複数のキャストが同じ役を演じているのを見比べると、
もともとそれぞれのキャストの方が持ってる声質の違いもあるし、
一音一音、細かいところの揺らぎ、声の張り具合、そんな違いからも、
その登場人物の持つキャラクター、性格みたいなものが変わって見えるんですよね。

今日のコゼット(加藤さん)は、一般的にある清廉なイメージというよりも、マリウスとの出会いにどこか浮かれてるような印象を感じたし、
二宮愛さん演じるファンテーヌは、死を直前に衰弱してなお、母親としての強さ、矜持みたいなものを失うものかと必死に振る舞っているような感じ。
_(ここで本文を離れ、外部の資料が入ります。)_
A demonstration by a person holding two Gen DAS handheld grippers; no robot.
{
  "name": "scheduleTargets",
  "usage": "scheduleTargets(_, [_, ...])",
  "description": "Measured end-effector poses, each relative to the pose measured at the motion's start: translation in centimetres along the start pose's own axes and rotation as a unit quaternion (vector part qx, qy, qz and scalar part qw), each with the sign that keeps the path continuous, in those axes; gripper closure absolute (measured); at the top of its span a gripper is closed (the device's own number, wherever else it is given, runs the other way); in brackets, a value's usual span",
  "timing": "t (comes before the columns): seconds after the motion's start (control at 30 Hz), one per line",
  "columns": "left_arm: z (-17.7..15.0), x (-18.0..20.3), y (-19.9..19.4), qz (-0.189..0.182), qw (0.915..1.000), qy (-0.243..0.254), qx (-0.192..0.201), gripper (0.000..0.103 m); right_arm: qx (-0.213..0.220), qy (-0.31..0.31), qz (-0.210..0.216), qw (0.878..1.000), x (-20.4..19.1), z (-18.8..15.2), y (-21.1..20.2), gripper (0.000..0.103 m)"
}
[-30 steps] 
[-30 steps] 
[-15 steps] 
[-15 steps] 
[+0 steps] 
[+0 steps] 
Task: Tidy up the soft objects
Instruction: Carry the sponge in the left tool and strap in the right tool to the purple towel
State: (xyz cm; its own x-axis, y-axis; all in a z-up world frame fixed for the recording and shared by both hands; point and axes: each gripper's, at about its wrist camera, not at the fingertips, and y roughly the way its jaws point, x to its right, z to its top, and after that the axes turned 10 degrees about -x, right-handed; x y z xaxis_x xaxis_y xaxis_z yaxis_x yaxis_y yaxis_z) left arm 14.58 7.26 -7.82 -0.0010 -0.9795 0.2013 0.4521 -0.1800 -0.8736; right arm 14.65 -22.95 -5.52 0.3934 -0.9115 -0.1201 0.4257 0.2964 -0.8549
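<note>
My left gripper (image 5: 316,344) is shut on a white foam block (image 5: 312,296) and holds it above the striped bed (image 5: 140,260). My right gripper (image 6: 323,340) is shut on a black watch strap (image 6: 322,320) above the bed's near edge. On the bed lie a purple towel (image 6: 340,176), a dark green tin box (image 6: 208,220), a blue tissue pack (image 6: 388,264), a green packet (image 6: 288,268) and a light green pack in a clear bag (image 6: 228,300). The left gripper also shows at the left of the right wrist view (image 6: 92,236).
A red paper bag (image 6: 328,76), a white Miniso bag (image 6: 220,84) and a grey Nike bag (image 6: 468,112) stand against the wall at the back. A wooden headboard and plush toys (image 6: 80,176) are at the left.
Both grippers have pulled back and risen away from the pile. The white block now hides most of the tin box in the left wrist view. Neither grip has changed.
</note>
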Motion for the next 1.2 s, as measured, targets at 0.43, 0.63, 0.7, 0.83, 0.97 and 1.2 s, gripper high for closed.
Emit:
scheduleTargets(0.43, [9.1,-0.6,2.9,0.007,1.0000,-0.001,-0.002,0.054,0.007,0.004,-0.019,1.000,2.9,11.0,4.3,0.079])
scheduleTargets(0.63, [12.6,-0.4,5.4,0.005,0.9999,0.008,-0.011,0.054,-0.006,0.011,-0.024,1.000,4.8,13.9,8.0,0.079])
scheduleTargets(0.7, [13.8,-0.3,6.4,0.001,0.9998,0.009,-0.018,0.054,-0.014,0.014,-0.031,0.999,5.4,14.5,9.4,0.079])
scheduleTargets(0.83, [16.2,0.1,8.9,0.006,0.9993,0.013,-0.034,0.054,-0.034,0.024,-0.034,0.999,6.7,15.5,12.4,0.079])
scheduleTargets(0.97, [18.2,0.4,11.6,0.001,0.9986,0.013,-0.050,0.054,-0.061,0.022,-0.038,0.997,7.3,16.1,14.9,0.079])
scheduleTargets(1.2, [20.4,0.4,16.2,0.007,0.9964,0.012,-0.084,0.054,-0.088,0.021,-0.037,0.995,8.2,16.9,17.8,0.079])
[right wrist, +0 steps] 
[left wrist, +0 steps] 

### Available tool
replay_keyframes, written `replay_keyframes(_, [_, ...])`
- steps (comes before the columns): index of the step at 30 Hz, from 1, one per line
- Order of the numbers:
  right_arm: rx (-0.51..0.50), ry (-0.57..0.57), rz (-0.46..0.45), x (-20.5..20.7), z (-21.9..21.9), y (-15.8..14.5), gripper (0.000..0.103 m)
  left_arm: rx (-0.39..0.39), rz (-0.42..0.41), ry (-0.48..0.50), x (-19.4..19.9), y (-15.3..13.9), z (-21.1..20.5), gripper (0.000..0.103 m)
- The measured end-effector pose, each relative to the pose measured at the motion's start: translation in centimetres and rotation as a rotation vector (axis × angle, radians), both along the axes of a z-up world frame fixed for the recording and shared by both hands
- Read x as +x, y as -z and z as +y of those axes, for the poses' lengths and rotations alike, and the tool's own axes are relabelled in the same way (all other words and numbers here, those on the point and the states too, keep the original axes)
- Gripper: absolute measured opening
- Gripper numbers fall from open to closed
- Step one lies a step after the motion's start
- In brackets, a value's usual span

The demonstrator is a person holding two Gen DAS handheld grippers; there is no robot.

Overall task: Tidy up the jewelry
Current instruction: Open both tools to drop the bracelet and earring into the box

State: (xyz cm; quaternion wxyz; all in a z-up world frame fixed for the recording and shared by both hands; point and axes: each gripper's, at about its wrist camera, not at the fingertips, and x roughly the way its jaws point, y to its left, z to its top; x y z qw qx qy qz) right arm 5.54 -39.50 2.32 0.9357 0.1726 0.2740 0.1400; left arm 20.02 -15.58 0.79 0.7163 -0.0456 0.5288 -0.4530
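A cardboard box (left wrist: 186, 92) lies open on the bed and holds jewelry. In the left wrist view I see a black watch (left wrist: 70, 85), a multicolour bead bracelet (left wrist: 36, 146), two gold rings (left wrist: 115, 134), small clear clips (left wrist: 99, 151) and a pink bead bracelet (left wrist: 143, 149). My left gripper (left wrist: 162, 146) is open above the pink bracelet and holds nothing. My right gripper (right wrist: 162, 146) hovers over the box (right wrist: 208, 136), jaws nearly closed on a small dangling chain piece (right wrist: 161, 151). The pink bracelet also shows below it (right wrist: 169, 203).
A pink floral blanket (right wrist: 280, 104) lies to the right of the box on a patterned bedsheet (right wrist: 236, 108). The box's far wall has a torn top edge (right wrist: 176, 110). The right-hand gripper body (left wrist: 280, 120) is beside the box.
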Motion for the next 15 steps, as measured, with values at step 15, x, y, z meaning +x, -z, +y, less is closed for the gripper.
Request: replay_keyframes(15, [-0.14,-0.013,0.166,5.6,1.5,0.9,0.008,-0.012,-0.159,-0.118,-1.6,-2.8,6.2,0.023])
生田さんのエポニーヌも、「ナチュラルボーンコゼット」たる生田さんが演じるからこそのエポニーヌ像を勝手に感じてしまって、すごく印象的だったのですが、書き出すとこれだけで1記事になりそうなのでこれは別稿で…!

その一音の伸びやかさが、音の強弱が、清濁が、
舞台上にある役に魂を吹き込み、今その場にしかない一期一会のキャラクター、人物像をつくりあげる。
だからこそ、舞台に立つ役者の方々は、その一音にこだわって、日々鍛錬を重ねられているのだなあ、と。

見れば見るほど、そういった細かいところへの気づきとか、
舞台上のいろんなものに目がいくようになるからこそ感じることもあって、
これはもう、順調に沼にハマってますね。笑
でもそれだけハマりがいのある、素敵な作品だなあ、と改めて感じた、帝劇からの帰り道でした。